Task requirements -> Please return the data word for word and leave out any picture it contains.

--*--

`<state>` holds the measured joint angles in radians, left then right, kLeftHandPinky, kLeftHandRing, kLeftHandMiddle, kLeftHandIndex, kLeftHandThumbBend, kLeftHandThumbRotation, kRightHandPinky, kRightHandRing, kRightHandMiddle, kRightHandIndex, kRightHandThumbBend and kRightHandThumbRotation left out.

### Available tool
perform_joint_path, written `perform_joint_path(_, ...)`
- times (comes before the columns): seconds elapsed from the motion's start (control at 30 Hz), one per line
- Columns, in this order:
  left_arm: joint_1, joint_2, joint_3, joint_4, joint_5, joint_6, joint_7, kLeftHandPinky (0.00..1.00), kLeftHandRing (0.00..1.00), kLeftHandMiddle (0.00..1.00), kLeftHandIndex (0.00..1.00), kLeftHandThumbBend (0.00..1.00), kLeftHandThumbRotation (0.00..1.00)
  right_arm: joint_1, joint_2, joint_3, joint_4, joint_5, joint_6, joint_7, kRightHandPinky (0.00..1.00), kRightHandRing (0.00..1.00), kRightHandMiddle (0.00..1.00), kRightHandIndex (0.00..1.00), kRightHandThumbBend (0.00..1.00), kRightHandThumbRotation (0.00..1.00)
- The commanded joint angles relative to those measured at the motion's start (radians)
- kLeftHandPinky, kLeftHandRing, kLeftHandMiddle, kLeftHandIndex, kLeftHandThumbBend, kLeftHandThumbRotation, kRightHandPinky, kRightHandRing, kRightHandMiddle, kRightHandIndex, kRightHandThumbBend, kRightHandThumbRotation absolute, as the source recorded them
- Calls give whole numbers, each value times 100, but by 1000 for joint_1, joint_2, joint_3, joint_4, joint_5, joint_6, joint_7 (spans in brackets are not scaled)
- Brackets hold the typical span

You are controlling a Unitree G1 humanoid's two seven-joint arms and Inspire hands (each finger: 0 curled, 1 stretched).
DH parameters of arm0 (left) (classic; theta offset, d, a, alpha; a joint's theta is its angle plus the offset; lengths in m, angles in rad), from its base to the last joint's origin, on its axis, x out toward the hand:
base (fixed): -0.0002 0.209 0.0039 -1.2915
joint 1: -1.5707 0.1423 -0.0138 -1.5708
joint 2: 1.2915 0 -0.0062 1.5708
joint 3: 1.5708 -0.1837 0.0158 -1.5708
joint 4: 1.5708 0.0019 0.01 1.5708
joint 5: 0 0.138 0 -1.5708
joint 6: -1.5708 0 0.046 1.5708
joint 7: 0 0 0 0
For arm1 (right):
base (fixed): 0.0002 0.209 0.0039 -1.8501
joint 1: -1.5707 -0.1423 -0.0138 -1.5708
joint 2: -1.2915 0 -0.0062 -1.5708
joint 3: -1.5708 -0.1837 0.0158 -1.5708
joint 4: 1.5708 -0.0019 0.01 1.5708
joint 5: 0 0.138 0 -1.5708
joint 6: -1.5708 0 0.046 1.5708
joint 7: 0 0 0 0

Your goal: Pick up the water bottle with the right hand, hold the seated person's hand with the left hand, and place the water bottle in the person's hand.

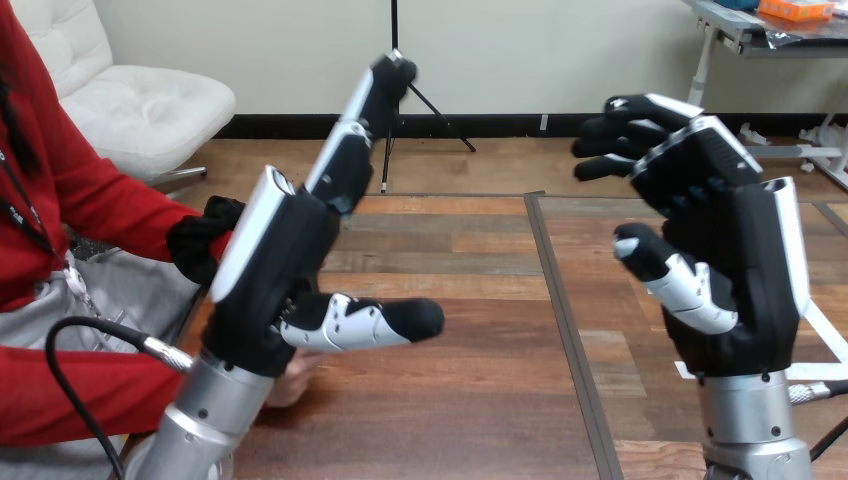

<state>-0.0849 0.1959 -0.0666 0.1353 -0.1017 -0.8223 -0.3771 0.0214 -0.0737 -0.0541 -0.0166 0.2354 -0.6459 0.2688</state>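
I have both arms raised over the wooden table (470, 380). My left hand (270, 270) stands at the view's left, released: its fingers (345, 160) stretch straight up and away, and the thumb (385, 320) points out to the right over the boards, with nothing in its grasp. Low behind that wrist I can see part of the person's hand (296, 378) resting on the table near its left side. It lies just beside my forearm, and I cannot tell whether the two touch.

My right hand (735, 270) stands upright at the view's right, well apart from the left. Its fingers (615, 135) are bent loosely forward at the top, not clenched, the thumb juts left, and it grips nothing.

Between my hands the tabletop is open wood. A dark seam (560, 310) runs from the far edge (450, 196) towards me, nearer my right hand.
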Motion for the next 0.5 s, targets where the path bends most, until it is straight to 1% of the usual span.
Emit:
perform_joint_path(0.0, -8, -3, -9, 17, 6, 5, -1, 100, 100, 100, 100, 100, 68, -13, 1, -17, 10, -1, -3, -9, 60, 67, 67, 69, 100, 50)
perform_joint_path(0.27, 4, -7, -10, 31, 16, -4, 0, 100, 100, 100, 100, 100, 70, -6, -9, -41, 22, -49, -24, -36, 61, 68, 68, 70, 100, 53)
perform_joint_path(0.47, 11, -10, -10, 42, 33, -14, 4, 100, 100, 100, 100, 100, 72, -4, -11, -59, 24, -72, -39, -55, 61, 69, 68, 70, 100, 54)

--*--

Written solution ->
`<state>` holds the measured joint angles in radians, left then right, kLeftHandPinky, kLeftHandRing, kLeftHandMiddle, kLeftHandIndex, kLeftHandThumbBend, kLeftHandThumbRotation, kRightHandPinky, kRightHandRing, kRightHandMiddle, kRightHandIndex, kRightHandThumbBend and kRightHandThumbRotation left out.

### Available tool
perform_joint_path, written `perform_joint_path(_, ...)`
- times (comes before the columns): seconds elapsed from the motion's start (control at 30 Hz), one per line
- Columns, in this order:
  left_arm: joint_1, joint_2, joint_3, joint_4, joint_5, joint_6, joint_7, kLeftHandPinky (0.00..1.00), kLeftHandRing (0.00..1.00), kLeftHandMiddle (0.00..1.00), kLeftHandIndex (0.00..1.00), kLeftHandThumbBend (0.00..1.00), kLeftHandThumbRotation (0.00..1.00)
  right_arm: joint_1, joint_2, joint_3, joint_4, joint_5, joint_6, joint_7, kRightHandPinky (0.00..1.00), kRightHandRing (0.00..1.00), kRightHandMiddle (0.00..1.00), kRightHandIndex (0.00..1.00), kRightHandThumbBend (0.00..1.00), kRightHandThumbRotation (0.00..1.00)
- The commanded joint angles relative to those measured at the motion's start (radians)
- kLeftHandPinky, kLeftHandRing, kLeftHandMiddle, kLeftHandIndex, kLeftHandThumbBend, kLeftHandThumbRotation, kRightHandPinky, kRightHandRing, kRightHandMiddle, kRightHandIndex, kRightHandThumbBend, kRightHandThumbRotation absolute, as the source recorded them
- Calls give whole numbers, each value times 100, but by 1000 for joint_1, joint_2, joint_3, joint_4, joint_5, joint_6, joint_7 (spans in brackets are not scaled)
- Brackets hold the typical span

You are controlling a Unitree G1 humanoid's two seven-joint arms and Inspire hands (each finger: 0 curled, 1 stretched).
DH parameters of arm0 (left) (classic; theta offset, d, a, alpha; a joint's theta is its angle plus the offset; lengths in m, angles in rad), from its base to the last joint's origin, on its axis, x out toward the hand:
base (fixed): -0.0002 0.209 0.0039 -1.2915
joint 1: -1.5707 0.1423 -0.0138 -1.5708
joint 2: 1.2915 0 -0.0062 1.5708
joint 3: 1.5708 -0.1837 0.0158 -1.5708
joint 4: 1.5708 0.0019 0.01 1.5708
joint 5: 0 0.138 0 -1.5708
joint 6: -1.5708 0 0.046 1.5708
joint 7: 0 0 0 0
For arm1 (right):
base (fixed): 0.0002 0.209 0.0039 -1.8501
joint 1: -1.5707 -0.1423 -0.0138 -1.5708
joint 2: -1.2915 0 -0.0062 -1.5708
joint 3: -1.5708 -0.1837 0.0158 -1.5708
joint 4: 1.5708 -0.0019 0.01 1.5708
joint 5: 0 0.138 0 -1.5708
joint 6: -1.5708 0 0.046 1.5708
joint 7: 0 0 0 0

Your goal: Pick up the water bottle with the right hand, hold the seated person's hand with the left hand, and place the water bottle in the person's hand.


<state>-0.0849 0.1959 -0.0666 0.1353 -0.1017 -0.8223 -0.3771 0.0214 -0.0737 -0.0541 -0.0166 0.2354 -0.6459 0.2688</state>
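I have both arms raised over the wooden table (470, 380). My left hand (270, 270) stands at the view's left, released: its fingers (345, 160) stretch straight up and away, and the thumb (385, 320) points out to the right over the boards, with nothing in its grasp. Low behind that wrist I can see part of the person's hand (296, 378) resting on the table near its left side. It lies just beside my forearm, and I cannot tell whether the two touch.

My right hand (735, 270) stands upright at the view's right, well apart from the left. Its fingers (615, 135) are bent loosely forward at the top, not clenched, the thumb juts left, and it grips nothing.

Between my hands the tabletop is open wood. A dark seam (560, 310) runs from the far edge (450, 196) towards me, nearer my right hand.
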Motion for the next 0.5 s, targets where the path bends most, until it is straight to 1% of the usual span.
Emit:
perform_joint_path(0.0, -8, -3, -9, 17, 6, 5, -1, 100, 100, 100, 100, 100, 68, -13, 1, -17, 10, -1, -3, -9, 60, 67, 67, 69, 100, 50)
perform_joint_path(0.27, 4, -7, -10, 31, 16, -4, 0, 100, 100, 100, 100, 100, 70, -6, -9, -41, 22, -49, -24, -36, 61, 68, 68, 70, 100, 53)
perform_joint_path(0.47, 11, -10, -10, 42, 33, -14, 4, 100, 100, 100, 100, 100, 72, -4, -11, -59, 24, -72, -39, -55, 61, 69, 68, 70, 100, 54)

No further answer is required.